## [PROBLEM STATEMENT]
Repeat the listing below line for line, exactly as shown.

## [EXERCISE DATA]
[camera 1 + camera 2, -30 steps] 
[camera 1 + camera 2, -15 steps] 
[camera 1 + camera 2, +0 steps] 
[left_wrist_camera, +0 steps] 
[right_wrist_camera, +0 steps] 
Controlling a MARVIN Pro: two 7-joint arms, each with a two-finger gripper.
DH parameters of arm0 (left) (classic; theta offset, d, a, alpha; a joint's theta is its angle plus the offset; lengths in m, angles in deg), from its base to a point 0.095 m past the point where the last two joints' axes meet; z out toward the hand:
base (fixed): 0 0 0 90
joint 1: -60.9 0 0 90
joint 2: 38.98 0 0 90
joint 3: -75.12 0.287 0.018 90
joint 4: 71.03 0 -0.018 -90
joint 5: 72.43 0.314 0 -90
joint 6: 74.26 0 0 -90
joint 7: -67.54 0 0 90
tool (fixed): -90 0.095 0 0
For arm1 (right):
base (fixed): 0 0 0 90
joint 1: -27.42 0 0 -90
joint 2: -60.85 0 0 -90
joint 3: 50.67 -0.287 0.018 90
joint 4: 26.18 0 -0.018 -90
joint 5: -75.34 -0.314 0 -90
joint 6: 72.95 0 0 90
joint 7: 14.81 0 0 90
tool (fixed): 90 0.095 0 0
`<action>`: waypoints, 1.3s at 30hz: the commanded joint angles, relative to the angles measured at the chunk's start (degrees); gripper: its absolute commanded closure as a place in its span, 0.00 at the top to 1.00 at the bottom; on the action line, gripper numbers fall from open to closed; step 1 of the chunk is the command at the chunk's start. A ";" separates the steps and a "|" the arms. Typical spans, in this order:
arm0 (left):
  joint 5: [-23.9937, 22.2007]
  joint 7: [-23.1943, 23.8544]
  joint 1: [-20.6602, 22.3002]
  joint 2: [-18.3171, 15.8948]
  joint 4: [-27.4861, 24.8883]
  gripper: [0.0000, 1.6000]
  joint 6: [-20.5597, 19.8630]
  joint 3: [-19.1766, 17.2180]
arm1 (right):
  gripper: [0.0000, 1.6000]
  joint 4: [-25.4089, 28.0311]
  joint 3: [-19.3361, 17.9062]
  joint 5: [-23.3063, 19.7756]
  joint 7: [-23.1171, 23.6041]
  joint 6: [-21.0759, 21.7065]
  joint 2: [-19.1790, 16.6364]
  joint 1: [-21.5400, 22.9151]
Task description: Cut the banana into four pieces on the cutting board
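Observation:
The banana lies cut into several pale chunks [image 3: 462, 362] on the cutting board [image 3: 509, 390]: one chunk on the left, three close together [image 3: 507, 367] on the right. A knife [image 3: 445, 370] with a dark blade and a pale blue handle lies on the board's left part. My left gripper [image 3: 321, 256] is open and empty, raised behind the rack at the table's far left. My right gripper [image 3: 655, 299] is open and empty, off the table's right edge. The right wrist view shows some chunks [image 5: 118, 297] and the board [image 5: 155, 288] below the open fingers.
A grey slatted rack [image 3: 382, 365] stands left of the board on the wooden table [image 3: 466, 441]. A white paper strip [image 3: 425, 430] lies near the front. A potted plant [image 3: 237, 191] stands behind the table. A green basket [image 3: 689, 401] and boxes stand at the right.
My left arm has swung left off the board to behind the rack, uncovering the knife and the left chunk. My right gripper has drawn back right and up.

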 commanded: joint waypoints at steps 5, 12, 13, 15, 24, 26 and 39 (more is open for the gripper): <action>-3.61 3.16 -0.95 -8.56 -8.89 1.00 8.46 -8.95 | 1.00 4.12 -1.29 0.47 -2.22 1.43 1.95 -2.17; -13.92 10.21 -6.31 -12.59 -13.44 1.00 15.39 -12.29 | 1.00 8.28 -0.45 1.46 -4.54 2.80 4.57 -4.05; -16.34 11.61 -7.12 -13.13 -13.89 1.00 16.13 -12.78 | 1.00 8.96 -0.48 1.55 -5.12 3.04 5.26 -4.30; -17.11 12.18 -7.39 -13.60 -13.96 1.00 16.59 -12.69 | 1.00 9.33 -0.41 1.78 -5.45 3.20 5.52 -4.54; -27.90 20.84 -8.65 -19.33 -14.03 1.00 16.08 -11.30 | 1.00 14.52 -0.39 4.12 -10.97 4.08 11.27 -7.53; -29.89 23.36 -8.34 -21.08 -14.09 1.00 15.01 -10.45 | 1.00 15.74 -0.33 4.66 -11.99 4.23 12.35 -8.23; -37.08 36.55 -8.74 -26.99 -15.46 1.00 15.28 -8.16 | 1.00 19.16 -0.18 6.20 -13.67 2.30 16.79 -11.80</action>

## [RESPONSE]
[camera 1 + camera 2, -30 steps] 
[camera 1 + camera 2, -15 steps] 
[camera 1 + camera 2, +0 steps] 
[left_wrist_camera, +0 steps] 
[right_wrist_camera, +0 steps] 
Controlling a MARVIN Pro: two 7-joint arms, each with a two-finger gripper.
DH parameters of arm0 (left) (classic; theta offset, d, a, alpha; a joint's theta is its angle plus the offset; lengths in m, angles in deg), from its base to a point 0.095 m past the point where the last two joints' axes meet; z out toward the hand:
base (fixed): 0 0 0 90
joint 1: -60.9 0 0 90
joint 2: 38.98 0 0 90
joint 3: -75.12 0.287 0.018 90
joint 4: 71.03 0 -0.018 -90
joint 5: 72.43 0.314 0 -90
joint 6: 74.26 0 0 -90
joint 7: -67.54 0 0 90
tool (fixed): -90 0.095 0 0
For arm1 (right):
base (fixed): 0 0 0 90
joint 1: -27.42 0 0 -90
joint 2: -60.85 0 0 -90
joint 3: 50.67 -0.287 0.018 90
joint 4: 26.18 0 -0.018 -90
joint 5: -75.34 -0.314 0 -90
joint 6: 72.95 0 0 90
joint 7: 14.81 0 0 90
tool (fixed): 90 0.095 0 0
`<action>`: waypoints, 1.3s at 30hz: the commanded joint angles, relative to the angles measured at the chunk's start (degrees); gripper: its absolute commanded closure as a place in its span, 0.00 at the top to 1.00 at the bottom; on the action line, gripper numbers fall from open to closed; step 1 of the chunk is the command at the chunk's start. A ";" separates the steps and a "|" the arms. Typical spans, in this order:
arm0 (left):
  joint 5: [-23.9937, 22.2007]
  joint 7: [-23.1943, 23.8544]
  joint 1: [-20.6602, 22.3002]
  joint 2: [-18.3171, 15.8948]
  joint 4: [-27.4861, 24.8883]
  gripper: [0.0000, 1.6000]
  joint 6: [-20.5597, 19.8630]
  joint 3: [-19.1766, 17.2180]
arm1 (right):
  gripper: [0.0000, 1.6000]
  joint 4: [-25.4089, 28.0311]
  joint 3: [-19.3361, 17.9062]
  joint 5: [-23.3063, 19.7756]
  joint 7: [-23.1171, 23.6041]
  joint 6: [-21.0759, 21.7065]
  joint 2: [-19.1790, 16.6364]
  joint 1: [-21.5400, 22.9151]
Task description: Cut the banana into four pieces on the cutting board
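Observation:
The banana lies cut into several pale chunks [image 3: 462, 362] on the cutting board [image 3: 509, 390]: one chunk on the left, three close together [image 3: 507, 367] on the right. A knife [image 3: 445, 370] with a dark blade and a pale blue handle lies on the board's left part. My left gripper [image 3: 321, 256] is open and empty, raised behind the rack at the table's far left. My right gripper [image 3: 655, 299] is open and empty, off the table's right edge. The right wrist view shows some chunks [image 5: 118, 297] and the board [image 5: 155, 288] below the open fingers.
A grey slatted rack [image 3: 382, 365] stands left of the board on the wooden table [image 3: 466, 441]. A white paper strip [image 3: 425, 430] lies near the front. A potted plant [image 3: 237, 191] stands behind the table. A green basket [image 3: 689, 401] and boxes stand at the right.
My left arm has swung left off the board to behind the rack, uncovering the knife and the left chunk. My right gripper has drawn back right and up.
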
 commanded: joint waypoints at steps 5, 12, 13, 15, 24, 26 and 39 (more is open for the gripper): <action>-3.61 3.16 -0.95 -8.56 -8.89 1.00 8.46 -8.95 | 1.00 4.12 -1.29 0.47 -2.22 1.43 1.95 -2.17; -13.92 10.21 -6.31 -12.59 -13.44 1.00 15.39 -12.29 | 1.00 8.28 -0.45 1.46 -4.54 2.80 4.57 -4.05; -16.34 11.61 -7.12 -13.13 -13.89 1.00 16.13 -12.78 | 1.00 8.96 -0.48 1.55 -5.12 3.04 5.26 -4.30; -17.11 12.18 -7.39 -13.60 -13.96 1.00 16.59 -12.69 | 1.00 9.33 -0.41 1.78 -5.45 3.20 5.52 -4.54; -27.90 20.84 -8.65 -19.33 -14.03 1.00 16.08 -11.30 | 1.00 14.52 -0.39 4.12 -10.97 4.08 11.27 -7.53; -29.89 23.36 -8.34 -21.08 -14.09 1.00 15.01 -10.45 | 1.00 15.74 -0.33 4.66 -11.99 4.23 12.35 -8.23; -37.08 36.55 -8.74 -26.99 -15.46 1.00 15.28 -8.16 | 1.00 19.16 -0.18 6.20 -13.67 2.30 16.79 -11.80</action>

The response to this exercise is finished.